▸ Exercise aim
Only the lines that include "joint" should be copied from the data below.

▸ Data section
================
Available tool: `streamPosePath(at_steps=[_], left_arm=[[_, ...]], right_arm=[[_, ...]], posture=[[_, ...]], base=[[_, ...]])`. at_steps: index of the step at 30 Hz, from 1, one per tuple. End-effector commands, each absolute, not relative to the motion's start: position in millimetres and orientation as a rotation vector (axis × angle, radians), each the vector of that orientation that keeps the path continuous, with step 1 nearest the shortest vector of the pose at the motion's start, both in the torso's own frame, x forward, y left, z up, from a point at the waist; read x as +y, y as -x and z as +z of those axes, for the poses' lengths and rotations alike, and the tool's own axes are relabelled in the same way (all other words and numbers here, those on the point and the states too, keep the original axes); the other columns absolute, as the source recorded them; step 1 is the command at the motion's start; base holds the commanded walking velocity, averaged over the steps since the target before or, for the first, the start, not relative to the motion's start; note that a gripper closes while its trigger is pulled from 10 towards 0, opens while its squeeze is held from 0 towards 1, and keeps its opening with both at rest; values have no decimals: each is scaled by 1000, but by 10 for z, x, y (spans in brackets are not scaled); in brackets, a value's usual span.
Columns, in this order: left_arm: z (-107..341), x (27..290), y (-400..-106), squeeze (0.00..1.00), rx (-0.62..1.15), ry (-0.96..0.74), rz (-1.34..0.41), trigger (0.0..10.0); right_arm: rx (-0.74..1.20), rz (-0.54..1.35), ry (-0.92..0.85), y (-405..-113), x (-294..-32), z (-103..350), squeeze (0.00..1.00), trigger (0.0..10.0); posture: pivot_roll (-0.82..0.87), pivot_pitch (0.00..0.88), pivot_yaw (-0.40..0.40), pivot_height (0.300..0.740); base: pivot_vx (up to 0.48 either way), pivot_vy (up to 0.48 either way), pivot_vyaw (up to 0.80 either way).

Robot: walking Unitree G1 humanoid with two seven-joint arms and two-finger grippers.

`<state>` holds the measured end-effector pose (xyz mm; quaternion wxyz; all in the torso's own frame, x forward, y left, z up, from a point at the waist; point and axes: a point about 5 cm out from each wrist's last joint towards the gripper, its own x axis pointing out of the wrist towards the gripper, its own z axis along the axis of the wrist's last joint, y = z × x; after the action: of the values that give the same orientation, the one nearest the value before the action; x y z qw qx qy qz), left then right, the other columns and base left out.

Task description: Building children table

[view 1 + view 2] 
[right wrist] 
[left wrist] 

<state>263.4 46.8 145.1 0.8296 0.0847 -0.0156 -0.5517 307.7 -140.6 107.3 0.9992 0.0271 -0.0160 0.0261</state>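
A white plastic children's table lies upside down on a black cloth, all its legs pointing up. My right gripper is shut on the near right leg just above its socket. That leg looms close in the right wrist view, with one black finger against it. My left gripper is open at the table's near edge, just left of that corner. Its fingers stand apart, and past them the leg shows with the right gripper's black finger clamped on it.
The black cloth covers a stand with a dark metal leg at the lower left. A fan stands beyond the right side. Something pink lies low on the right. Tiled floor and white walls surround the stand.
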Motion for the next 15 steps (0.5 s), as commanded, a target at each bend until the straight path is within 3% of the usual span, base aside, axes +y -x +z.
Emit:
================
▸ Finished exercise
Robot: walking Unitree G1 humanoid with two seven-joint arms and two-finger grippers.
`<state>` holds the measured end-effector pose (xyz mm; quaternion wxyz; all in the torso's own frame, x forward, y left, z up, from a point at the waist; point and axes: a point about 5 cm out from each wrist's last joint towards the gripper, its own x axis pointing out of the wrist towards the gripper, its own z axis along the axis of the wrist's last joint, y = z × x; after the action: of the values that give the same orientation, the one nearest the value before the action; x y z qw qx qy qz), left then right, the other columns and base left out.

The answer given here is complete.